4 AUGUST 1939, Page 6

Book Clubs and their ways are an absorbing subject of

study. They may be said to consist of Mr. Gollancz's Left Book Club and the rest—most, though not all, the rest owing origin and harbourage to the well-known booksellers Messrs. Foyle. The latest of the Foyle family, or flock, is the Garden Book Club, with an impressive and highly catholic list of patrons, a reminder of the fact that (according to Francis Bacon) " God Almighty first planted a garden " and an unaccountable omission of the asseveration (by T. E. Brown) that " a garden is a lovesome thing, God wot." There is a selection committee, consisting of Mr.
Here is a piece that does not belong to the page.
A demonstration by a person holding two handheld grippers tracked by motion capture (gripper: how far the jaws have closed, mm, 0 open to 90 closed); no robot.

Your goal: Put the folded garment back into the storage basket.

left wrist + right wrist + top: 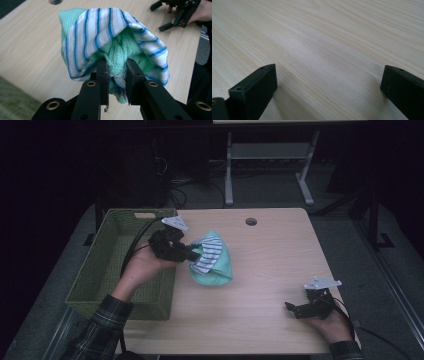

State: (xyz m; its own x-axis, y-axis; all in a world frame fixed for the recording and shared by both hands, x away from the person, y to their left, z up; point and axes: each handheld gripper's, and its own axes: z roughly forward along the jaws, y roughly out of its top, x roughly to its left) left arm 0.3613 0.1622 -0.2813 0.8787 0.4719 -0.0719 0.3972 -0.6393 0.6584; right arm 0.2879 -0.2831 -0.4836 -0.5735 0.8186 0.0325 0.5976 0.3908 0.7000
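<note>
Pale wooden table (270, 270) underneath; left gripper (117, 75) pinches soft, light green-knit and blue-striped cloths (112, 42), bunched folds gripping best. Right gripper (329, 82) spread, empty.

The high view is dim and slightly soft: only the worktop (270, 270) is lit, from above, while the floor and room behind it sink into near black. The green basket (100, 270) left of the worktop looks muddy and underexposed. The left gripper view is brighter and evenly lit; the striped cloth (100, 32) is sharp, the black arms at the bottom edge are blurred, and the basket corner below the worktop is out of focus. In the right gripper view the worktop shows a pale sheen at its middle, with soft shadows beside both black tips.
</note>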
W. A. Foyle and four others, to recommend the books, which are to be supplied (at two-monthly intervals) to members at reduced rates. The four other recommenders are Mr. W. E. Shewell-Cooper, Mr. Richard Sudell, Mr. E. Thornton-Smith and Mr. S. P. B. Mais. For its first two choices the selection committee, after ranging the horizon, has pitched on—Herbaceous Borders by Richard Sudell (" this splendid book ") and The A.B.C. of Gardening by W. E. Shewell-Cooper (" this handy volume "). After all, why not? " You want the best books ; we write. them."